L’avvertimento più concreto e cinico per la Grecia oggi al voto è arrivato dai banchieri europei: nessuna certezza sull’aiuto finanziario al Paese se non verranno rispettati i patti con la Troika, l’istituzione spauracchio formata da Bce, Unione europea e Fondo monetario internazionale. Molto più esplicito il monito dei tedeschi: niente soldi se Atene rinuncia al programma di sostegno stipulato dal precedente governo.

Quasi dieci milioni di greci vanno dunque alle urne stremati da quattro anni di austerity e da un dilemma: meglio Syriza che vuol cambiare la politica europea o Nea Demokratia dell’ex premier, che teme l’abbandono dell’Egeo al proprio destino da parte della Ue, rendendo inutili tanti anni di drammatici sacrifici? La tensione di queste ore si coniuga soprattutto nella lingua di Platone, nonostante la stessa Europa stia con il fiato sospeso e non tanto per l’entità del debito greco, quanto per i pericoli di contagio e perdita di credibilità.

Il Partenone ha concordato in un piano annuale che proroga fino al 2045 la restituzione di quanto dovuto, cioè 301 miliardi da rifondere in massima parte (circa l’80%) alla Troika. Un importo che non può spaventare la potenza economica delle tre istituzioni sovranazionali ma che le pone in una situazione quantomeno imbarazzante: salvare comunque Atene oppure lasciarla al suo tragico default nel caso in cui il probabile vincitore, l’ingegnere Alexis Tsipras, arrivi davvero a stracciare il patto di restituzione?

Mario Draghi, alla guida dei banchieri centrali, ha parlato poco ma lasciato intendere molto: intanto ha posto un limite molto ravvicinato al finanziamento d’emergenza degli istituti di credito ellenici in grande difficoltà per l’assalto dei correntisti, che temono il blocco dei bancomat (Cipro docet). L’eventuale proroga è legata al confronto con il nuovo premier. Secondo macigno sulla strada greca è l’accesso al quantitative easing, l’inondazione di liquidità voluta da Draghi per tentare il rilancio dell’economia dell’eurogruppo, che verrebbe utilizzata per spegnere l’incendio greco solo nel caso di accordo con la Troika.
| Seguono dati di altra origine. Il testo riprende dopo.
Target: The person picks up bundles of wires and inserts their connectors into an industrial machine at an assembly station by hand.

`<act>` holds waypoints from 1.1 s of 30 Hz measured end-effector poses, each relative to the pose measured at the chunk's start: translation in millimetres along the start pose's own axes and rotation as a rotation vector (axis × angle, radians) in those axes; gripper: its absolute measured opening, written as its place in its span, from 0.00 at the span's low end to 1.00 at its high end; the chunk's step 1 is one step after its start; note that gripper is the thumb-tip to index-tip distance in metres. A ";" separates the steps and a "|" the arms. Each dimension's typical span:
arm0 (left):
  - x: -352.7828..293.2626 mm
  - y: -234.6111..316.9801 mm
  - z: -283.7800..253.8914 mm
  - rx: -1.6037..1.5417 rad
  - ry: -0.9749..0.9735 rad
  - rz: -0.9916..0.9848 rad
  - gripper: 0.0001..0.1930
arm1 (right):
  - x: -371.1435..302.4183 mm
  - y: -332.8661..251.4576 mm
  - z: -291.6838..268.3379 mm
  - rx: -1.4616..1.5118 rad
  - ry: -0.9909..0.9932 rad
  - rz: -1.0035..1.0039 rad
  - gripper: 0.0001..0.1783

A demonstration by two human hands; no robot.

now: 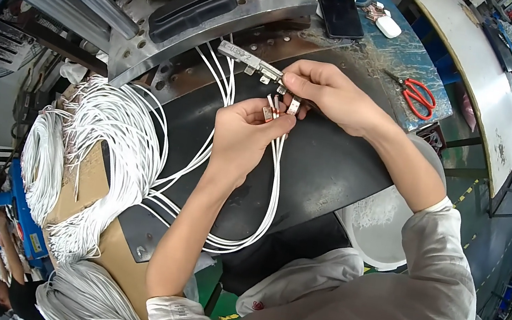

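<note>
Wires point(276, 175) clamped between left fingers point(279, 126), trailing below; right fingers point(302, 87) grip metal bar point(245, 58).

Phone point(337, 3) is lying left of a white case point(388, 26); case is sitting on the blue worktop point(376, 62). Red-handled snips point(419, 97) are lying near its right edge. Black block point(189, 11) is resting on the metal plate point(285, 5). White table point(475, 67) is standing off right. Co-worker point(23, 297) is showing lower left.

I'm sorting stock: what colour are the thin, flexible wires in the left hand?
The thin wires are white, clearest in the head view.
</note>
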State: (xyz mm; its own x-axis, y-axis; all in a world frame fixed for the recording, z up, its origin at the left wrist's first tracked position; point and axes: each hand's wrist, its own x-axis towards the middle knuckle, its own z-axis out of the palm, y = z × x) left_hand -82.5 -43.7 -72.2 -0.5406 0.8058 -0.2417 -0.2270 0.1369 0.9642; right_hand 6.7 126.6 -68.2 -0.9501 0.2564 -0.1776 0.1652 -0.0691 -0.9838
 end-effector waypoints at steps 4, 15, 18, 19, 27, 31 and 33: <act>-0.7 5.3 -5.0 -0.035 -0.001 -0.031 0.09 | -13.5 -12.3 5.2 -0.086 0.004 0.065 0.14; 2.5 -1.2 -13.2 -0.073 -0.098 -0.154 0.08 | -5.3 -4.2 -10.6 -0.032 -0.041 0.015 0.15; 2.4 2.2 -11.1 -0.054 -0.061 -0.149 0.08 | -3.8 -3.9 -11.6 -0.103 -0.065 -0.022 0.15; 2.4 3.4 -10.6 -0.044 -0.042 -0.145 0.08 | -4.0 -3.4 -11.5 -0.101 -0.083 -0.036 0.15; 0.6 12.1 -16.3 -0.069 -0.041 -0.207 0.09 | -3.0 -7.5 -14.4 -0.118 -0.138 -0.059 0.13; -2.1 11.6 -13.4 -0.043 -0.046 -0.244 0.09 | -3.1 -6.4 -17.1 -0.116 -0.111 -0.049 0.13; -3.9 10.1 -13.1 -0.057 -0.044 -0.234 0.09 | -5.9 -13.3 -14.7 -0.126 -0.110 -0.021 0.11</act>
State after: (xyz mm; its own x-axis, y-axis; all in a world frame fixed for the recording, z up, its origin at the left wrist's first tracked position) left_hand -93.3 -53.0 -63.0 -0.4328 0.7804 -0.4514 -0.3877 0.2909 0.8747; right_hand 14.0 140.2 -54.4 -0.9759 0.1485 -0.1602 0.1703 0.0580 -0.9837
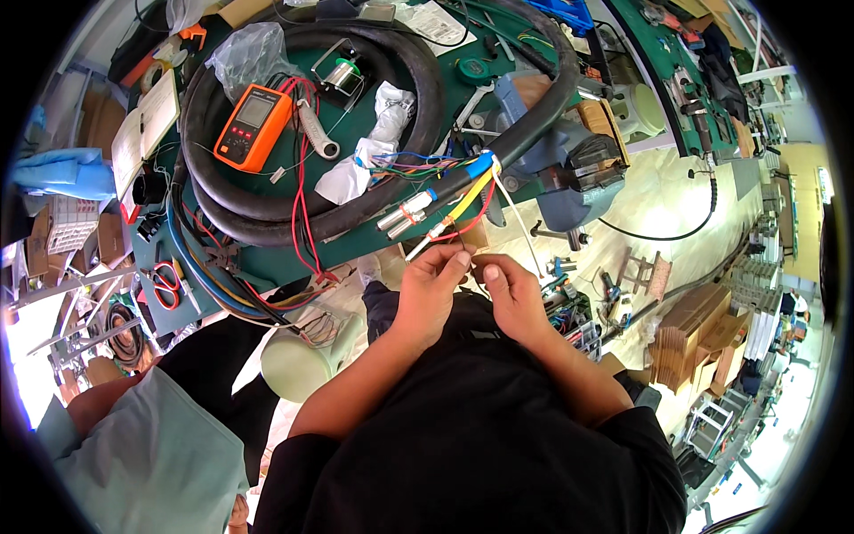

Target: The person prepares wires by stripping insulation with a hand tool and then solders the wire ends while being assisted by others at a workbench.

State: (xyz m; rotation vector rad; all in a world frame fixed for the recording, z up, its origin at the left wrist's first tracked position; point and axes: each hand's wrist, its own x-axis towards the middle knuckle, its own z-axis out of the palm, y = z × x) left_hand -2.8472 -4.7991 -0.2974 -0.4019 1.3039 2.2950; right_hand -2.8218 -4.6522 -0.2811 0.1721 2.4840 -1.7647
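Note:
In front of my torso, my left hand (431, 289) and my right hand (513, 298) nearly meet, each with thumb and forefinger pinched. Between the fingertips runs a thin dark wire (462, 243), its ends too small to make out. Just above the hands is the split end of a thick black cable (532, 127), with blue tape (480, 165) around it. Out of it fan a yellow lead (470, 199), a red lead, a white lead (522, 212) and several thin coloured wires. Two metal cable lugs (405, 214) lie to the left of the yellow lead.
The thick cable lies coiled on a green table (356, 254), around an orange meter (253, 127), a solder reel (343, 76) and crumpled foil (384, 125). A grey-blue vise (569, 196) stands at right, red-handled scissors (165, 285) at left. Another person's grey sleeve (160, 454) is at lower left.

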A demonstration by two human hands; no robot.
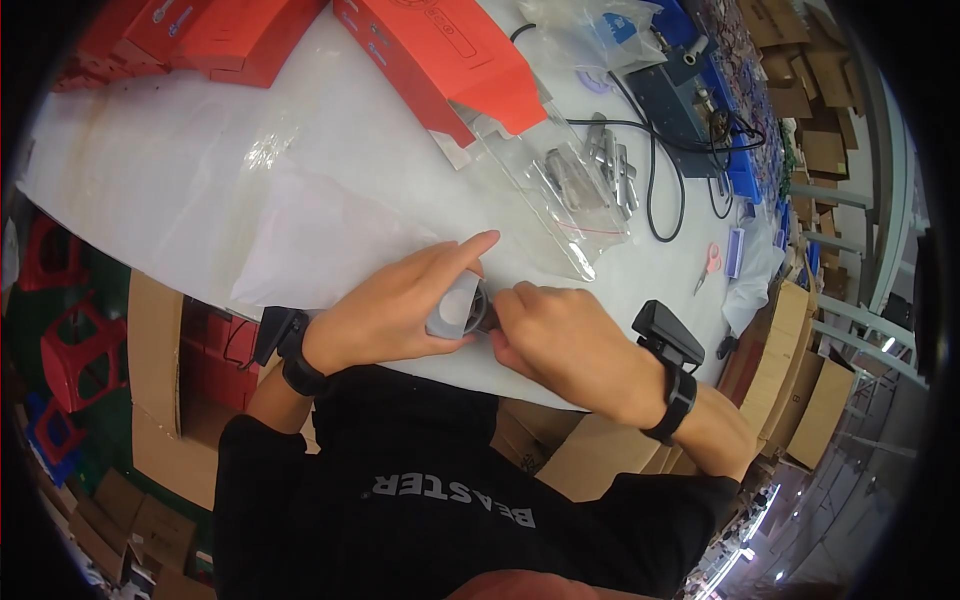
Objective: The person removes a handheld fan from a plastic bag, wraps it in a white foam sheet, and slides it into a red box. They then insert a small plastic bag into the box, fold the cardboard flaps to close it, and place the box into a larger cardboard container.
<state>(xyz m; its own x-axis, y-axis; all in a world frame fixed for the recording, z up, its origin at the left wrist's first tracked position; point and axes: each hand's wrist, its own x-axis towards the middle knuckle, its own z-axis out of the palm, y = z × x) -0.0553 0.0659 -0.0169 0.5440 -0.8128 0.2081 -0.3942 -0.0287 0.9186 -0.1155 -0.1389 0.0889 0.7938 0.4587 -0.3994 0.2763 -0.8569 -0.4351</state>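
Observation:
Near the table's front edge, my left hand [385, 305] is wrapped round a grey, rounded, cup-like part [452, 312]. Its thumb and fingers lie on either side of the part, whose round rim faces right. Close against that rim is my right hand [565, 335], its fingers curled and pinched together. A small dark piece [488, 318] shows between the rim and the right fingertips; its kind cannot be made out. Beside the left hand, a white translucent sheet or bag [310, 245] lies flat on the table.
An opened red box [450, 60] lies beyond my hands, near a clear plastic bag [565, 215] and several grey metal pieces [610, 160]. More red boxes [250, 40] stand far left. At right are a dark device [670, 115], a black cable [655, 190] and pink scissors [712, 260].

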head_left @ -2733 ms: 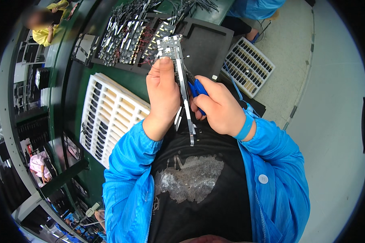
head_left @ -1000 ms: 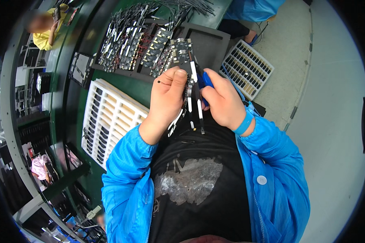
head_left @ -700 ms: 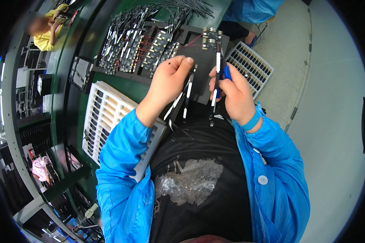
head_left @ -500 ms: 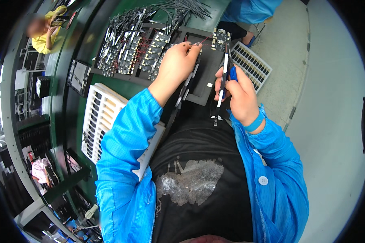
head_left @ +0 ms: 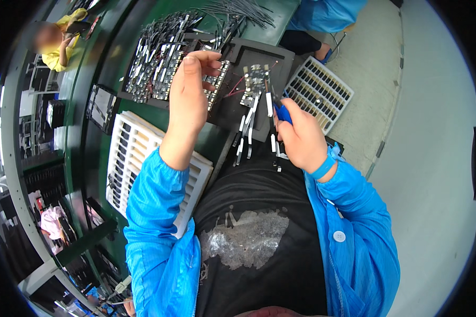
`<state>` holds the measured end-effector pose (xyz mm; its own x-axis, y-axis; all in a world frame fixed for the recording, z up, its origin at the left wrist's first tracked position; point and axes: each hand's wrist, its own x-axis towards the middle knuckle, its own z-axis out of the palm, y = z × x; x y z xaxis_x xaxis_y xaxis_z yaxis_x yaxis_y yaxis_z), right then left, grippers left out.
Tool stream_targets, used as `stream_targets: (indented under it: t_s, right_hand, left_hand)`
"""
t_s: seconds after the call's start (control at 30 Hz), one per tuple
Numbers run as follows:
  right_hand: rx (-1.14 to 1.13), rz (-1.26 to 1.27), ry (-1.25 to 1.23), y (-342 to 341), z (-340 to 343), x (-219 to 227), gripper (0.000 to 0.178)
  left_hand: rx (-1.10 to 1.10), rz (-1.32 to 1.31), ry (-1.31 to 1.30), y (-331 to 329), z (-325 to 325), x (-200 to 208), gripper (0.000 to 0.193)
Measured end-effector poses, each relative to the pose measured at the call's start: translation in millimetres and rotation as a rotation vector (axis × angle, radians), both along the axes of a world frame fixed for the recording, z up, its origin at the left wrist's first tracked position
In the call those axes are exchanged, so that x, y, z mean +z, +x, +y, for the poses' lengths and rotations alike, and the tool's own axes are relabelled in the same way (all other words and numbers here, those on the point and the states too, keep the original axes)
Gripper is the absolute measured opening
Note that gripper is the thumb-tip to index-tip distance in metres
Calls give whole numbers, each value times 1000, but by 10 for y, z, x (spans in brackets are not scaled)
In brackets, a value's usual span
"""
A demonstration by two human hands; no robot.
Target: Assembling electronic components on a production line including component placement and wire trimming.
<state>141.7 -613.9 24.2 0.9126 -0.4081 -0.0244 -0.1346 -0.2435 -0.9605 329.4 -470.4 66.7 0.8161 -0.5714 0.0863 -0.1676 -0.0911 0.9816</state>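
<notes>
My left hand (head_left: 188, 100) is over a row of small black circuit boards (head_left: 217, 84), its fingers bent but apart, with nothing visible in them. My right hand (head_left: 304, 137) is closed around a blue-handled tool (head_left: 282, 112); the tool's working end is hard to make out. A black-and-white strip (head_left: 269, 105) runs beside its fingers, and whether they grip it too is unclear. Left of that strip, a small board cluster (head_left: 255, 82) with thin red wires lies on the dark tray (head_left: 283, 58). Several black-and-white strips (head_left: 248, 124) hang from it toward my lap.
Many wired boards and strips (head_left: 156, 66) fill the tray's left side, with loose black strips (head_left: 238, 13) beyond. White slotted trays stand at left (head_left: 137, 127) and at right (head_left: 336, 84). A person's blue sleeve (head_left: 325, 15) shows at the far right.
My left hand has moved left, away from the red wires, and its pinch has loosened. The board held up near my right hand has come down onto the tray; my right hand shifted slightly nearer.
</notes>
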Motion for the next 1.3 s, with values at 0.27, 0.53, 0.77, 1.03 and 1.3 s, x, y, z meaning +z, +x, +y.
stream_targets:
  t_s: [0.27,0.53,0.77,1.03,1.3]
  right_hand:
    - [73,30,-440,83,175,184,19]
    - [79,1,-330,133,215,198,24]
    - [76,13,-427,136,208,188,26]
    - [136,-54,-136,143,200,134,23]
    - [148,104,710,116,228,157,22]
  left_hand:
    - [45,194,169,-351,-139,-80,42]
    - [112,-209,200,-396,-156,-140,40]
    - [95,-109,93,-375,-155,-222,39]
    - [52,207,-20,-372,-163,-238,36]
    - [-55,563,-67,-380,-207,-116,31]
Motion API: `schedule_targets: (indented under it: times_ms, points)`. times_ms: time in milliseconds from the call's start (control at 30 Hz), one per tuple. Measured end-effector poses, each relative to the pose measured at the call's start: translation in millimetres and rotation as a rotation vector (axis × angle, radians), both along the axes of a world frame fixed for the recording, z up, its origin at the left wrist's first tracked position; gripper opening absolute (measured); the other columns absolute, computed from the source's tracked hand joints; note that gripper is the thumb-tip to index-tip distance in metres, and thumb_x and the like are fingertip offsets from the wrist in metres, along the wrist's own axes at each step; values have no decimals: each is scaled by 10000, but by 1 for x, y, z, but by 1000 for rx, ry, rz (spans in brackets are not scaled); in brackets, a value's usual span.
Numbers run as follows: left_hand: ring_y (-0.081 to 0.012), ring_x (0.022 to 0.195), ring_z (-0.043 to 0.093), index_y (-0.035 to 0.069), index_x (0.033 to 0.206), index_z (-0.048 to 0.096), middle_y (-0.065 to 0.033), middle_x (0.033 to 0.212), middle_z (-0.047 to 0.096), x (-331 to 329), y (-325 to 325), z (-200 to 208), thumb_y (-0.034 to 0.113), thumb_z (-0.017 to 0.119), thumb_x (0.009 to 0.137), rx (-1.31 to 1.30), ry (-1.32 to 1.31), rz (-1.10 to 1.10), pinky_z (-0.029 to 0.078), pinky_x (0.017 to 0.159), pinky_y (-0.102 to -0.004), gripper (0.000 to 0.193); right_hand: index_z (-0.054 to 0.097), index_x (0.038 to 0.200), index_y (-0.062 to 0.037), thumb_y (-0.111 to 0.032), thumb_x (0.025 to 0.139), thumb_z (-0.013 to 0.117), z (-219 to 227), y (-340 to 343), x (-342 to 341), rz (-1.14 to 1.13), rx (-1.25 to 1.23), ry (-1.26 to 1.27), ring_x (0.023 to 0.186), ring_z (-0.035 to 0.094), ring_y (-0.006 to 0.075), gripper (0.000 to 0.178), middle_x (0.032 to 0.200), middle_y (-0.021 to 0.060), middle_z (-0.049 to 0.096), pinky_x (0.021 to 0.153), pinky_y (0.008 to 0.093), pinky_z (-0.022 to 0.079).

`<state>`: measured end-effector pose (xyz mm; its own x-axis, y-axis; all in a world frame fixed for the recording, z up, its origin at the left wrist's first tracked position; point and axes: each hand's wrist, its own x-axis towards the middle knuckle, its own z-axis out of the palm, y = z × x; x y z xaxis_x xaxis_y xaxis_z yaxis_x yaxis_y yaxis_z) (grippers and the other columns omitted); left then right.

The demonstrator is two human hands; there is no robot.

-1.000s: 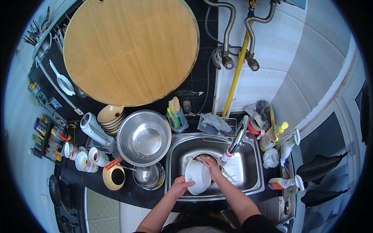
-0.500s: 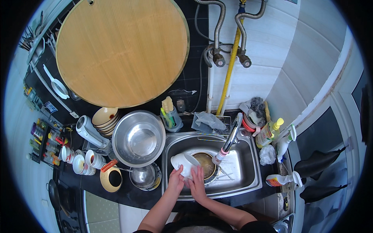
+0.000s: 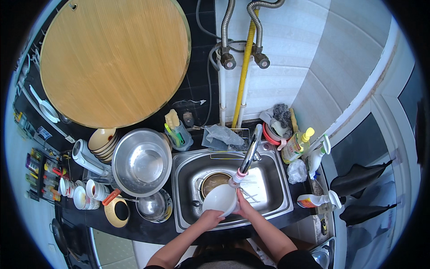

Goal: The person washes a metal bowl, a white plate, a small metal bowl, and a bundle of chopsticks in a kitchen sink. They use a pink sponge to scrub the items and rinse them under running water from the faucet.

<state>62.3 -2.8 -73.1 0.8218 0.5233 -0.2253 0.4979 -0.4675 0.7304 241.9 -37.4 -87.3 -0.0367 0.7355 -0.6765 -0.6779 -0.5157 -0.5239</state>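
Observation:
A white bowl [image 3: 219,200] is held over the near part of the sink [image 3: 278,190], its inside facing up and tilted. My left hand [image 3: 212,219] grips its near rim, fingers closed on it. On the right side my right hand [image 3: 243,204] holds the bowl's wall, its fingers partly hidden by the bowl. The tap [image 3: 252,150] ends in a pink-and-white nozzle [image 3: 235,179] just above the bowl's far rim; whether water runs I cannot tell. Behind the bowl a round pot [image 3: 215,182] with brownish liquid sits in the sink. Thin sticks [image 3: 251,196] lie on the basin floor.
Left of the sink stand a large steel basin [image 3: 142,162], a smaller metal bowl [image 3: 151,206], a yellowish bowl [image 3: 117,213] and stacked bowls [image 3: 102,142]. A wire rack [image 3: 229,154] spans the back edge. Bottles, including a yellow-capped one [image 3: 295,145], line the right side.
The white bowl has turned so that its inside faces up, and it sits closer under the nozzle. My right hand has shifted to its right side. The whole view has swung rightward.

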Motion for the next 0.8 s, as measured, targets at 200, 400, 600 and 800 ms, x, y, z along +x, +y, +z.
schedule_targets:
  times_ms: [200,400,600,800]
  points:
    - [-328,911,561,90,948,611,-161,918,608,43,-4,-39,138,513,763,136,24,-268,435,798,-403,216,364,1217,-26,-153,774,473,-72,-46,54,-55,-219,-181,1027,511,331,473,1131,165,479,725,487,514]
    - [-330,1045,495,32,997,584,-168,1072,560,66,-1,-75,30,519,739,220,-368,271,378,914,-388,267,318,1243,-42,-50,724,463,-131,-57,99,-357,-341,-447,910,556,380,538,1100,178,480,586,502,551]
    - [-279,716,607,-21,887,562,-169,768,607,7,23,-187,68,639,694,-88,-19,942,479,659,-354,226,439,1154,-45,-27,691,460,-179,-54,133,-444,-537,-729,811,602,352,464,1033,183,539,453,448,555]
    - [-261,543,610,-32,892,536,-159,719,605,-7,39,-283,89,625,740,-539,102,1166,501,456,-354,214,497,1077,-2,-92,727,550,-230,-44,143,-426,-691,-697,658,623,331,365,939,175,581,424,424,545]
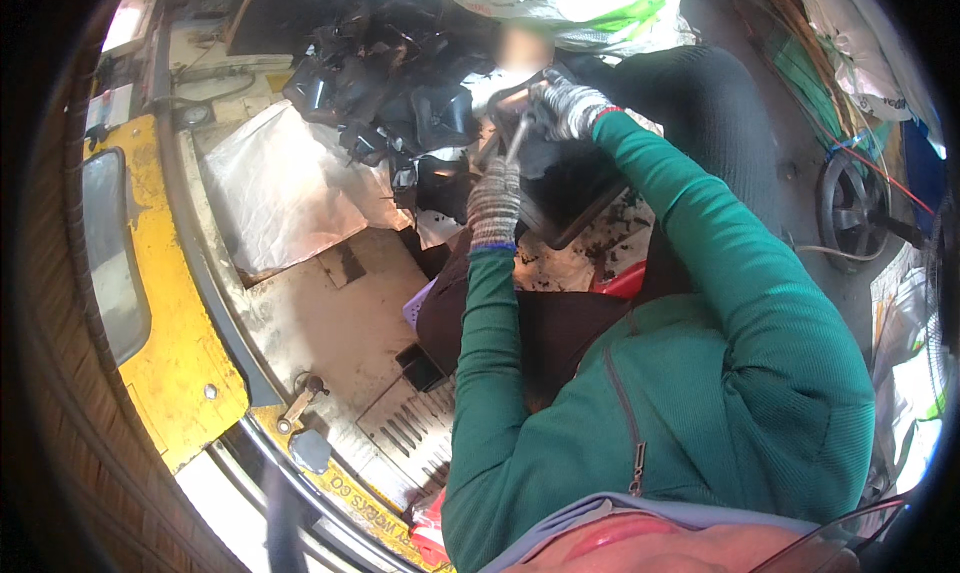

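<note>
My left hand, in a striped knitted glove, is closed around a slim, pale metal tool. The tool's shaft slants up towards my other hand; its exact kind cannot be made out. My right hand, gloved in grey and white, grips the upper edge of a black plastic part. This part is broad, with a raised rim, and lies tilted over my lap between my knees. The tool's tip is close to the part's upper edge; whether they touch is unclear. My right fingertips are partly hidden.
A heap of black plastic pieces lies beyond my left hand. Beside it is a white sheet on a worn, light metal surface. A yellow machine panel stands at left, a black handwheel at right. White sacks are at the back.
</note>
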### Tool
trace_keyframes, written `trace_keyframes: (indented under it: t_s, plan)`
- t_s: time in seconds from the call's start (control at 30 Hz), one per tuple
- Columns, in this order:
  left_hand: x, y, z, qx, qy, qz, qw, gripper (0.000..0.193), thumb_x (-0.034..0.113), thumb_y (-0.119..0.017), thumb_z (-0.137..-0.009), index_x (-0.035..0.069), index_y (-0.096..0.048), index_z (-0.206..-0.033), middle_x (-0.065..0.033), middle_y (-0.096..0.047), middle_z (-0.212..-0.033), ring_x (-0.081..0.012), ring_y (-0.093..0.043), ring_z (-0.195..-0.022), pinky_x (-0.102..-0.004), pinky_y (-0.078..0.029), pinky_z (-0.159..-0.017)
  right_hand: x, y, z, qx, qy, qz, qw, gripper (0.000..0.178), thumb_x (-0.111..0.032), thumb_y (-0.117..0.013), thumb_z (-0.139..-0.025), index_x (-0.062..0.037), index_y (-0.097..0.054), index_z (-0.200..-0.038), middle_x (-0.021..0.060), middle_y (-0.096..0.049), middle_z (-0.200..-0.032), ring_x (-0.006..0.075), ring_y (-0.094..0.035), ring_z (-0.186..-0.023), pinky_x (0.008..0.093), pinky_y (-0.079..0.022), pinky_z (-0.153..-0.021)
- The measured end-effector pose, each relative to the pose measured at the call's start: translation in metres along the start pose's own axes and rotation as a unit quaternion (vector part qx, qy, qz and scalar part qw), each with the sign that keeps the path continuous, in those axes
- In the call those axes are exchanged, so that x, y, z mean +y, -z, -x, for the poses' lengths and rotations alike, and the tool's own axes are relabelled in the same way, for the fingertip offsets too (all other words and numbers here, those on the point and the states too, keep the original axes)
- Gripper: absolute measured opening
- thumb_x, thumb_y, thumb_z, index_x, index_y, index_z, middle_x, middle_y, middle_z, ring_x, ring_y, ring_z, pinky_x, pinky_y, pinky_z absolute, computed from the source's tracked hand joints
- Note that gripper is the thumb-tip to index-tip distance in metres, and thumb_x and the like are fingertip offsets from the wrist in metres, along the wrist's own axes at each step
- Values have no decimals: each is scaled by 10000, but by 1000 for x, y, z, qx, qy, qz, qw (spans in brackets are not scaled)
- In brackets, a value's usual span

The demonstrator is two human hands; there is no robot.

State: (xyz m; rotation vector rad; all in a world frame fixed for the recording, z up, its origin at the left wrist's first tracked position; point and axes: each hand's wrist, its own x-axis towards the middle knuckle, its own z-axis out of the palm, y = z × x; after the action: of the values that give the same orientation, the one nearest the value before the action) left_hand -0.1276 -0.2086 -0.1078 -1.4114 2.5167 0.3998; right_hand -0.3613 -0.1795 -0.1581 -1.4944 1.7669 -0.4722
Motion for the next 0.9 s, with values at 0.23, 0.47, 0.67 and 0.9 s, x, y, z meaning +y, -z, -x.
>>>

Senza una mediazione intelligente, l’alternativa sarà in ogni caso portatrice di guai: se la Grecia rimane nell’eurogruppo ma non rispetta i patti, si aprono le porte al possibile contagio per gli altri paesi ad alto debito. O, almeno, è questo il timore di Bce e Ue, tedeschi in testa. Portogallo, Italia, ma anche Francia e Spagna alle urne nel 2015, potrebbero forzare i limiti della flessibilità, i termini dei trattati e delle riforme.

Quando la mancanza di riforme porta a divergenze durature all’interno dell’unione monetaria, si arriva allo spettro dell’uscita di un Paese e di questo alla fine soffrono tutti i paesi membri” ha ammonito anche ieri il presidente della Bce. Se Atene fosse costretta ad uscire dall’euro, e sarebbe quasi inevitabile il crac, verrebbero innescati contraccolpi sulle Borse, fibrillazioni sugli spread e attacchi agli Stati più esposti, tra i quali l’Italia, da parte della finanza più speculativa: un timore abbastanza contenuto, visto il bazooka messo in campo giovedì scorso dalla Bce. Ma il precedente sarebbe pericoloso per l’impalcatura europea, con recriminazioni destabilizzanti.

Il Fmi ha riconosciuto i propri errori nella gestione del caso greco, ammettendo gli imprevisti effetti collaterali di un’austerity devastante. Gli economisti del Fondo hanno sbagliato i calcoli, i greci hanno perso lavoro, salute, istruzione, risparmi. Stando poi allo studio dell’inglese Jubilee debt campaign, i prestiti della Troika sono finiti nella ristrutturazione del debito privato (34 miliardi), alla ricapitalizzazione delle banche elleniche (48,2), alla stessa Troika per pagare interessi e capitale (149,2 miliardi): famiglie e aziende greche avrebbero incassato poco più di 20 miliardi, meno del 10%. Alla falsificazione dei bilanci pubblici che ha portato la Grecia ad inguaiarsi fin quasi al tracollo, fanno dunque da contrappeso errori, incertezze e ritardi delle istituzioni finanziarie e politiche.